**Aim of the exercise**
Retype each entry below exactly. Do not carry any image over.

Source records:
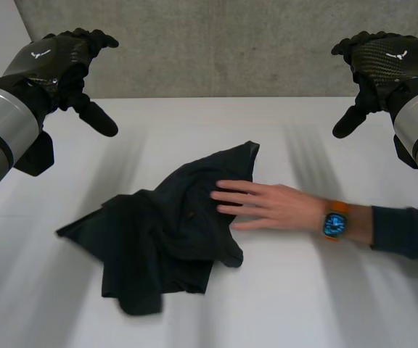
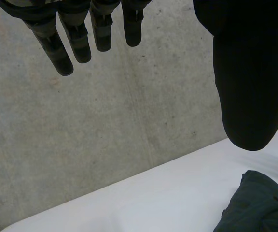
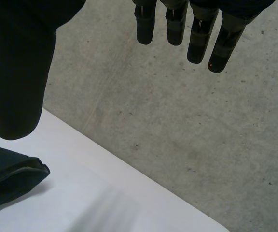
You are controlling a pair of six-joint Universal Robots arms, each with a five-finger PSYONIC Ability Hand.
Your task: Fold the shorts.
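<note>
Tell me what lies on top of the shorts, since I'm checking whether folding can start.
A person's hand rests flat on the crumpled shorts. The cloth under its fingers is covered. The left hand and right hand are off it.

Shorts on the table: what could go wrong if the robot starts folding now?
1. A person's hand lies on the shorts; the left hand or right hand, both open and raised, could strike it coming down.
2. The shorts are crumpled, so a grasp may catch several layers.

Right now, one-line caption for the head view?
Left hand and right hand raised open above the table; a person's hand rests on crumpled dark shorts.
</note>
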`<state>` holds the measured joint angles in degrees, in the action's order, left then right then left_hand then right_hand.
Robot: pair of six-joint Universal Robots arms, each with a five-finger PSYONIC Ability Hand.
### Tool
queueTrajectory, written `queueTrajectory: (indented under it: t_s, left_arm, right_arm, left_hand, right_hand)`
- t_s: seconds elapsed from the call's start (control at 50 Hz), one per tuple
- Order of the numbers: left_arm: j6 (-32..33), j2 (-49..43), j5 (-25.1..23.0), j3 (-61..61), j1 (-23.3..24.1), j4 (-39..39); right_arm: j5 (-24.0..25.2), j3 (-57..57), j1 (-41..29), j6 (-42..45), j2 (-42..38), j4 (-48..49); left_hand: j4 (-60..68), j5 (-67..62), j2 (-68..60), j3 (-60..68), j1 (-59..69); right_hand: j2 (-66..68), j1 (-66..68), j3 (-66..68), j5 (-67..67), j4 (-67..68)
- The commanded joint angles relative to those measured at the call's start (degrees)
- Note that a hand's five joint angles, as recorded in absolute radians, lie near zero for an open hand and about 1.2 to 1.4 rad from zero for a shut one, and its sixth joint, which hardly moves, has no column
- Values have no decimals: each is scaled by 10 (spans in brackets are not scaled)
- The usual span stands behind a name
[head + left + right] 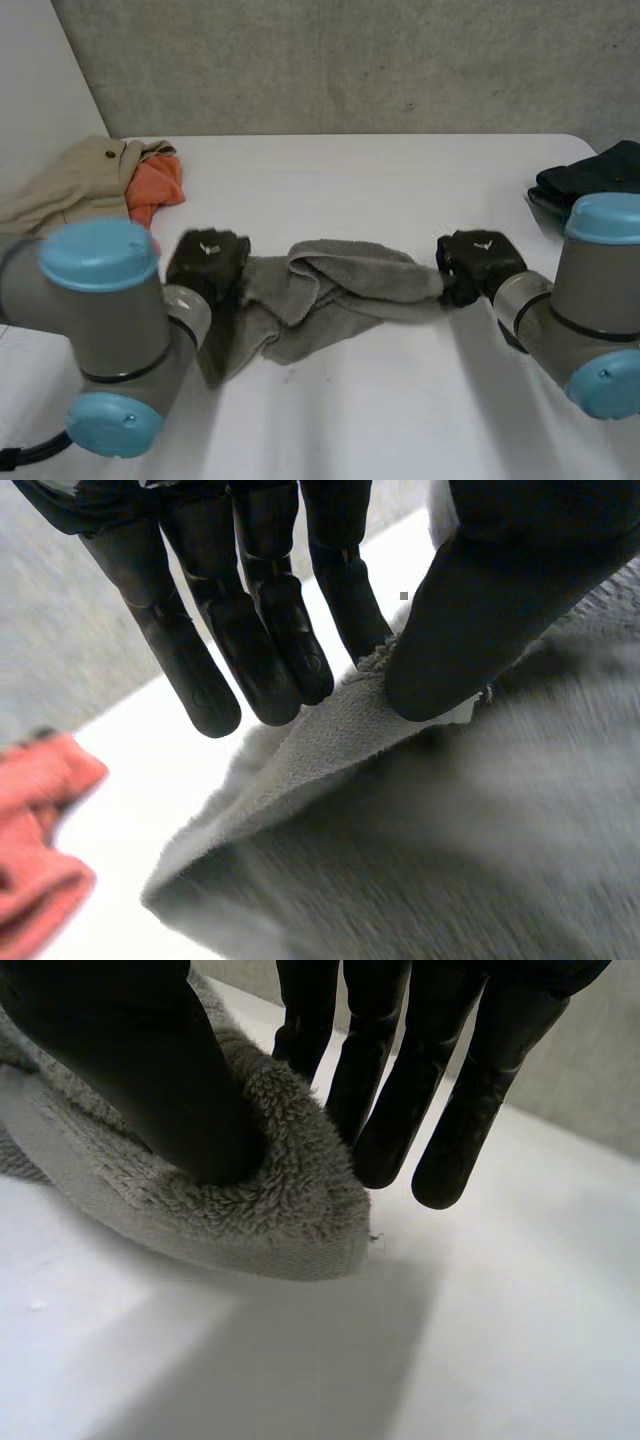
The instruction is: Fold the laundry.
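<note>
The white table (pixel 400 400) carries a grey terry towel (pixel 340 285) at its middle, between the two hands. The towel is bunched and twisted into a loose rope toward its right end, with a thick fold humped across the top. Its left part spreads wider and flatter, trailing a flap toward the near left. A hemmed band runs along its edge.

At the far left lies a crumpled beige garment (pixel 75 180). A dark garment (pixel 595 175) sits at the far right edge, and an orange cloth (pixel 160 185) lies just right of the beige one.

The left hand (pixel 208 262) pinches the towel's left edge between thumb (pixel 480 620) and straight fingers (pixel 255 640). The right hand (pixel 478 262) clamps the towel's right corner, thumb (pixel 150 1070) pressed into the pile against its straight fingers (pixel 385 1090).
</note>
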<state>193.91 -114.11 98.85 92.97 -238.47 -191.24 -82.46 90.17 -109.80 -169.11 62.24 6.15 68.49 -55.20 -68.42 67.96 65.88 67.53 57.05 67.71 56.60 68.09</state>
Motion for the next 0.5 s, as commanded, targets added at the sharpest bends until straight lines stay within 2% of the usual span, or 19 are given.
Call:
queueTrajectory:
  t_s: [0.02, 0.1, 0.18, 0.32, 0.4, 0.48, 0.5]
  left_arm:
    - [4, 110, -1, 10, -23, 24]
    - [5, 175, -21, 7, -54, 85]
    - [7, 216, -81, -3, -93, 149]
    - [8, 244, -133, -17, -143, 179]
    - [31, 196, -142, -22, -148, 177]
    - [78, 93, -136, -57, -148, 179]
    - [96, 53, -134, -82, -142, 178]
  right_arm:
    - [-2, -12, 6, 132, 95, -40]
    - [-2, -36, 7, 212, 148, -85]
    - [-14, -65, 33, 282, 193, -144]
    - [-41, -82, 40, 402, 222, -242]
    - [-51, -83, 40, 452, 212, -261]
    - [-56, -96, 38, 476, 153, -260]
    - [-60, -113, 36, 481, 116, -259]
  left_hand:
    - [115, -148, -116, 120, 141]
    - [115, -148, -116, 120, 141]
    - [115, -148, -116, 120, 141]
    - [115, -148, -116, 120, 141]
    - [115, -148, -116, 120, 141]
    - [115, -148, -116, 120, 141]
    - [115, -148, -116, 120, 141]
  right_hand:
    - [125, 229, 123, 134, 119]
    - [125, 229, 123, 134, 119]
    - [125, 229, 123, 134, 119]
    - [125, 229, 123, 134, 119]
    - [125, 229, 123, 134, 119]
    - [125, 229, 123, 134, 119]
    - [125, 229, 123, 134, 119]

**Solution for this problem**
You are controlling a pair of six-joint Universal Robots arms, each with a five-finger PSYONIC Ability Hand.
Your task: Fold the shorts.
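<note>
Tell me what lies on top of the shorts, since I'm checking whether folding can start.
A person's hand rests flat on the crumpled shorts. The cloth under its fingers is covered. The left hand and right hand are off it.

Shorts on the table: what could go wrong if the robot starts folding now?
1. A person's hand lies on the shorts; the left hand or right hand, both open and raised, could strike it coming down.
2. The shorts are crumpled, so a grasp may catch several layers.

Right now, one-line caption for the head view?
Left hand and right hand raised open above the table; a person's hand rests on crumpled dark shorts.
</note>
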`<state>` holds the measured joint angles in degrees, in the action's order, left then right then left_hand then right_hand.
Robot: pair of six-joint Universal Robots arms, each with a five-finger PSYONIC Ability Hand.
### Tool
queueTrajectory, written `queueTrajectory: (indented under it: t_s, left_arm, right_arm, left_hand, right_hand)`
- t_s: seconds elapsed from the call's start (control at 50 Hz), one per tuple
- Order of the numbers: left_arm: j6 (-32..33), j2 (-49..43), j5 (-25.1..23.0), j3 (-61..61), j1 (-23.3..24.1), j4 (-39..39); right_arm: j5 (-24.0..25.2), j3 (-57..57), j1 (-41..29), j6 (-42..45), j2 (-42..38), j4 (-48..49); left_hand: j4 (-60..68), j5 (-67..62), j2 (-68..60), j3 (-60..68), j1 (-59..69); right_hand: j2 (-66..68), j1 (-66..68), j3 (-66..68), j5 (-67..67), j4 (-67..68)
- The commanded joint angles relative to those measured at the call's start (degrees)
- Note that a hand's five joint angles, as recorded in absolute radians, lie near zero for an open hand and about 1.2 to 1.4 rad from zero for a shut one, and its sixth joint, which hardly moves, has no column
- Values have no decimals: each is scaled by 10 (spans in brackets are not scaled)
- The usual span stands behind a name
[head + left + right] 
The instruction is: Fold the laundry.
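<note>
The white table (pixel 400 400) carries a grey terry towel (pixel 340 285) at its middle, between the two hands. The towel is bunched and twisted into a loose rope toward its right end, with a thick fold humped across the top. Its left part spreads wider and flatter, trailing a flap toward the near left. A hemmed band runs along its edge.

At the far left lies a crumpled beige garment (pixel 75 180). A dark garment (pixel 595 175) sits at the far right edge, and an orange cloth (pixel 160 185) lies just right of the beige one.

The left hand (pixel 208 262) pinches the towel's left edge between thumb (pixel 480 620) and straight fingers (pixel 255 640). The right hand (pixel 478 262) clamps the towel's right corner, thumb (pixel 150 1070) pressed into the pile against its straight fingers (pixel 385 1090).
</note>
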<state>193.91 -114.11 98.85 92.97 -238.47 -191.24 -82.46 90.17 -109.80 -169.11 62.24 6.15 68.49 -55.20 -68.42 67.96 65.88 67.53 57.05 67.71 56.60 68.09</state>
Motion for the next 0.5 s, as commanded, targets added at the sharpest bends until straight lines stay within 2% of the usual span, or 19 are given.
Call:
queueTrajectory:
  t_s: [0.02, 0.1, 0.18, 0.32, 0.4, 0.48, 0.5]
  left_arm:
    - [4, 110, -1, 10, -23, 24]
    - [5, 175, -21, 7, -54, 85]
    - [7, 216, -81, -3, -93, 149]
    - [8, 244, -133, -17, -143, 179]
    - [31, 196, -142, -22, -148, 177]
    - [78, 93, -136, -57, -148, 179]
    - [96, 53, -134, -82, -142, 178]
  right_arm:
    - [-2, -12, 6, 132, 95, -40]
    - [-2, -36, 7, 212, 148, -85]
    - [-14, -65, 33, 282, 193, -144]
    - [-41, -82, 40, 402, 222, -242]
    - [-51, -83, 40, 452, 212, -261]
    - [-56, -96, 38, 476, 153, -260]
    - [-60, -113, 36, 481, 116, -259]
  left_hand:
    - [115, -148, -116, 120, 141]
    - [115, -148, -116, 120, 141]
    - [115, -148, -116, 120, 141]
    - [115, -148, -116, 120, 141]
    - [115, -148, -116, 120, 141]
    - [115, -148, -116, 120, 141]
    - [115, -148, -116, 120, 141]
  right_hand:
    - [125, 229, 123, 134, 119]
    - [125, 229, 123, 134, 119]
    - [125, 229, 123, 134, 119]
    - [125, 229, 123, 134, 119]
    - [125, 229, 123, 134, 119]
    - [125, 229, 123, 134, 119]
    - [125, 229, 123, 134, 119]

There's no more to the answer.